1. 4

  2. 4

    Critically, it means the Bayesian–subjectivist can make decisions as if the same hypothesis – based on the same evidence – is both true and false, depending on the reward structure of the decision ahead of them. In competition for limited resources, the Bayesian–subjectivist is going to crush the frequentist–objectivist.

    At this point I’ve read dozens of Bayesian articles trash-talking frequentists. I have not once met a self-identified frequentist. I don’t believe they’re real. If they are, I have no idea what they look like. It’s like I’m reading articles about how bigfoot is an antivaxxer.

    under the frequentism–objectivism school, we cannot make decisions within the framework of probability. We have to step out of this framework to make any decisions.

    But didn’t you have to step out of the framework with “bayesian-subjectivism” school too? To think “there’s a 77 % chance variant A is actually better than B”, you had to have picked a prior beforehand.

    1. 2

      In the spectrum of things, I’d say I identify as a frequentist. I find all these articles pretty tiresome, though. The connections are much stronger than articles like this acknowledge…

      Generally, I find Bayesian stuff often does a poor job characterizing or thinking about important things like sampling error or data-driven analysis decisions (though of course it is possible to handle those things).

      Also, I’d challenge one to come up with a useful interpretation of specific probability values without eventually appealing to some frequentist scenario like betting…

      1. 2

        When you say you’re a frequentist, do you mean you won’t use bayesian methods? Most of the people I know are either capital-B Bayesians who think that they should never use frequentist methods, or “eh I use both whatever works” people.

        1. 3

          Well, yeah… whatever works.
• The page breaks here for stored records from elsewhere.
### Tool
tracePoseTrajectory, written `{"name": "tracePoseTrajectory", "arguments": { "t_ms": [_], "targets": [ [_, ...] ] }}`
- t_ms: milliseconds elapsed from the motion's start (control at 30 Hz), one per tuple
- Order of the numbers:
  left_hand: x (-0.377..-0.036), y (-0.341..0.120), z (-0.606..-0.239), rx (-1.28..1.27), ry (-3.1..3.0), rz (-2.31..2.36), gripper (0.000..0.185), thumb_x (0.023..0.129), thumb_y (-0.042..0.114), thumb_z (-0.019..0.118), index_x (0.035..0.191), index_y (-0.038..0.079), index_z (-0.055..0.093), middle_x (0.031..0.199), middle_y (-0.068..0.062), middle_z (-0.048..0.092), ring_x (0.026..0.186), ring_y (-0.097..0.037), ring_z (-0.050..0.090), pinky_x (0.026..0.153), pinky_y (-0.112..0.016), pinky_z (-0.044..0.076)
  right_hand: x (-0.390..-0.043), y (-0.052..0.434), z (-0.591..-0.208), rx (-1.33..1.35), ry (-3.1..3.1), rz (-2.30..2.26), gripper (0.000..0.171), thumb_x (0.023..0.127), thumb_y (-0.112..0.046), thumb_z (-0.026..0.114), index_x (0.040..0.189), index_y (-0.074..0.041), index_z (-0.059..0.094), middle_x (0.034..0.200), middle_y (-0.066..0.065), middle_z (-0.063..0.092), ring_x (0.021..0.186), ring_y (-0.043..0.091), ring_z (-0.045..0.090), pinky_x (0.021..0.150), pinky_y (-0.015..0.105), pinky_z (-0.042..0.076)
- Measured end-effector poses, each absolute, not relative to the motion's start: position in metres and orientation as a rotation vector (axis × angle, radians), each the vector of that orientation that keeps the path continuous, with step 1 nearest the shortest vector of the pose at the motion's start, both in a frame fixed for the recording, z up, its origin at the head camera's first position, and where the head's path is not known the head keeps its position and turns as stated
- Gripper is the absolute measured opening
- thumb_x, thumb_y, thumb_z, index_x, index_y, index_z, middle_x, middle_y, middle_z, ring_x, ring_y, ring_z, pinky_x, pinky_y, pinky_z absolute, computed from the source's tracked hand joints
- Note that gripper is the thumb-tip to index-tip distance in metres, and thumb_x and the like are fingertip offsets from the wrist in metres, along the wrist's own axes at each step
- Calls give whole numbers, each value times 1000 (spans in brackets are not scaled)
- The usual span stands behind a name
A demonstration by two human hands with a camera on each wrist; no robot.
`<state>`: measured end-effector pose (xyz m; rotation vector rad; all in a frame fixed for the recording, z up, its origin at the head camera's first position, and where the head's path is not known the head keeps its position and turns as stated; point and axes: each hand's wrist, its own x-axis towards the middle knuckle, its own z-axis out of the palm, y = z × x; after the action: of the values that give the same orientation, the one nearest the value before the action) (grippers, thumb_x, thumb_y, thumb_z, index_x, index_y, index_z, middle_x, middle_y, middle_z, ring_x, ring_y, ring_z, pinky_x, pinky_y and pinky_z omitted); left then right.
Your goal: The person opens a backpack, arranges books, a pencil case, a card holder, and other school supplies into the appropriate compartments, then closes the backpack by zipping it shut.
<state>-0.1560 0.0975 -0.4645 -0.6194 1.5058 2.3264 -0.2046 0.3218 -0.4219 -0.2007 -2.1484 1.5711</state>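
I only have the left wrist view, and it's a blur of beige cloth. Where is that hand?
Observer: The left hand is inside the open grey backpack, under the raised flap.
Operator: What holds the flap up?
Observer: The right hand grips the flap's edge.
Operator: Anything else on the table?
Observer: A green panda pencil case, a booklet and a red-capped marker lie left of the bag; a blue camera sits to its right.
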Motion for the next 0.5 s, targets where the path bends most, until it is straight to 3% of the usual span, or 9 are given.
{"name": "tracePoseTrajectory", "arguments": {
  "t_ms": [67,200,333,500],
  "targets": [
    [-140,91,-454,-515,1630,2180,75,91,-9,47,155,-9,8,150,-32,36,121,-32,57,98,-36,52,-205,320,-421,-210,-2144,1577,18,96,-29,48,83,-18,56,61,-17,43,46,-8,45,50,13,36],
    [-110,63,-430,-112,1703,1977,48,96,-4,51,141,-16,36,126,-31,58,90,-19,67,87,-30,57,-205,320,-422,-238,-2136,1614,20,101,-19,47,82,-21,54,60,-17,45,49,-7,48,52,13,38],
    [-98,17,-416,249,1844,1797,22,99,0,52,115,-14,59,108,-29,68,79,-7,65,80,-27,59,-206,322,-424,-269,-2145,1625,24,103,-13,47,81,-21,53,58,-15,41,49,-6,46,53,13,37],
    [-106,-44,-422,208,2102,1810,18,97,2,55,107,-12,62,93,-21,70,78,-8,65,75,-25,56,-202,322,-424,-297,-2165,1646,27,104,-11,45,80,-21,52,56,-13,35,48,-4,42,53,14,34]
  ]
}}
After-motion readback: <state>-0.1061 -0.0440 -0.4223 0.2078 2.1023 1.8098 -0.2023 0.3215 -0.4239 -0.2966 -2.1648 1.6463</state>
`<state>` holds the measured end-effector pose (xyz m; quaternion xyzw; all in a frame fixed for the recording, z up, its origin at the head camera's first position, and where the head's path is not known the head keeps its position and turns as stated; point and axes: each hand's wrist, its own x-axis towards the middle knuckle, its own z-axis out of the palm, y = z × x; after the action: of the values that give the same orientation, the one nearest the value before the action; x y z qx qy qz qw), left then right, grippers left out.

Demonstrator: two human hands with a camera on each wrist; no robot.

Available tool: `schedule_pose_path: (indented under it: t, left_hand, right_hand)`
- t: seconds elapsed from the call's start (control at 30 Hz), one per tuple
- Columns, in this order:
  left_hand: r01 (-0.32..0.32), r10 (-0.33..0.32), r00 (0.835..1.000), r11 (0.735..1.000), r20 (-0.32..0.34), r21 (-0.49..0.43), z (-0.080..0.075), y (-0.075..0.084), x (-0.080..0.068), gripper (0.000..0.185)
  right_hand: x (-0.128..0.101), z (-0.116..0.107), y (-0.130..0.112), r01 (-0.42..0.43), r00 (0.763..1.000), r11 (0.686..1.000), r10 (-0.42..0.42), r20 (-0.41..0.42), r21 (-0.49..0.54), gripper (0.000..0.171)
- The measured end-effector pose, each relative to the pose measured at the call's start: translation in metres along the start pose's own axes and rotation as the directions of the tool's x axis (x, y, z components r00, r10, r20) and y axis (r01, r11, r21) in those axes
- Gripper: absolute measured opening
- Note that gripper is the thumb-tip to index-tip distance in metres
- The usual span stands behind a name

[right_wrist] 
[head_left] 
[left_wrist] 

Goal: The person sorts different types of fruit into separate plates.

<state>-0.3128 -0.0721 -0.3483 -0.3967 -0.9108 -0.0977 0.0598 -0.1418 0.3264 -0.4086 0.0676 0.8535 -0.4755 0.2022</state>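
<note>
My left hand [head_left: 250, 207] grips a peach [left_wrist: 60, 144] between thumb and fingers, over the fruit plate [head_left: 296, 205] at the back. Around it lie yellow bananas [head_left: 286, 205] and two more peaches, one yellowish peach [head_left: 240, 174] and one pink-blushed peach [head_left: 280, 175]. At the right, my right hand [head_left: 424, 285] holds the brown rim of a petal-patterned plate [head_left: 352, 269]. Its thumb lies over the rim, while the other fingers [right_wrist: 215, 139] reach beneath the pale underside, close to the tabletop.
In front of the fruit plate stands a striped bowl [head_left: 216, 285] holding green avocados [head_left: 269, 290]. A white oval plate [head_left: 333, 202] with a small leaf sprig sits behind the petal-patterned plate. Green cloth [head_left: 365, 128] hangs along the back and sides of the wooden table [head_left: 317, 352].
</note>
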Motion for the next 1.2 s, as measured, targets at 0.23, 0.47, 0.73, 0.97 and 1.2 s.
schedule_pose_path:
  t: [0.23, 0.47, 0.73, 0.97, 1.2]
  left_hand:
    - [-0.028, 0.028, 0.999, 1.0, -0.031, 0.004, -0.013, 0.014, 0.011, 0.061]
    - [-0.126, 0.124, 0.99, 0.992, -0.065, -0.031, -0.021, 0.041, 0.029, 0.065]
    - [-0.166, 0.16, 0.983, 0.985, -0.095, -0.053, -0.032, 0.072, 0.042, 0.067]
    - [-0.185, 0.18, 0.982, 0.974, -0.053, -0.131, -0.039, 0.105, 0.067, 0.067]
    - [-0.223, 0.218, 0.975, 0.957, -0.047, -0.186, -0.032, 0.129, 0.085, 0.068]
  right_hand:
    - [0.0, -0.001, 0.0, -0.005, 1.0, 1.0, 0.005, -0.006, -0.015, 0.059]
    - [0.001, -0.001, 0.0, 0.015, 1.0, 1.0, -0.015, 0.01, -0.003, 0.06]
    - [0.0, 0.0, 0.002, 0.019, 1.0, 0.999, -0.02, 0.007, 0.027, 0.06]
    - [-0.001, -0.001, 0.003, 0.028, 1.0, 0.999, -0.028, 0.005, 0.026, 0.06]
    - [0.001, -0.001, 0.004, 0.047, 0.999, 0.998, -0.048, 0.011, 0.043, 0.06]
I’d say I’m frequentist in that I believe frequentist methods are valid and useful, which seems to be the point of contention of the never-ending pro-Bayesian posts?

        2. 2

          It’s unlikely that you’re actually a frequentist. Try this quiz to find out https://www.youtube.com/watch?v=GEFxFVESQXc

          1. 1

            What’s the probability given that I’ve never seen a Black Swan?

        3. 1

          I think very few people identify as frequentists for two reasons:

          (1) frequentist hypothesis testing is the norm in the statistics. It’s less common for people who belong to the majority group to actively identify with it because most people will just assume that they belong to it. For example, if you read a paper that reports results of a t-test (or whatever else), you can safely assume that they did it within a frequentist framework (i.e., null hypothesis, alternative hypothesis, reject/not reject the null hypothesis)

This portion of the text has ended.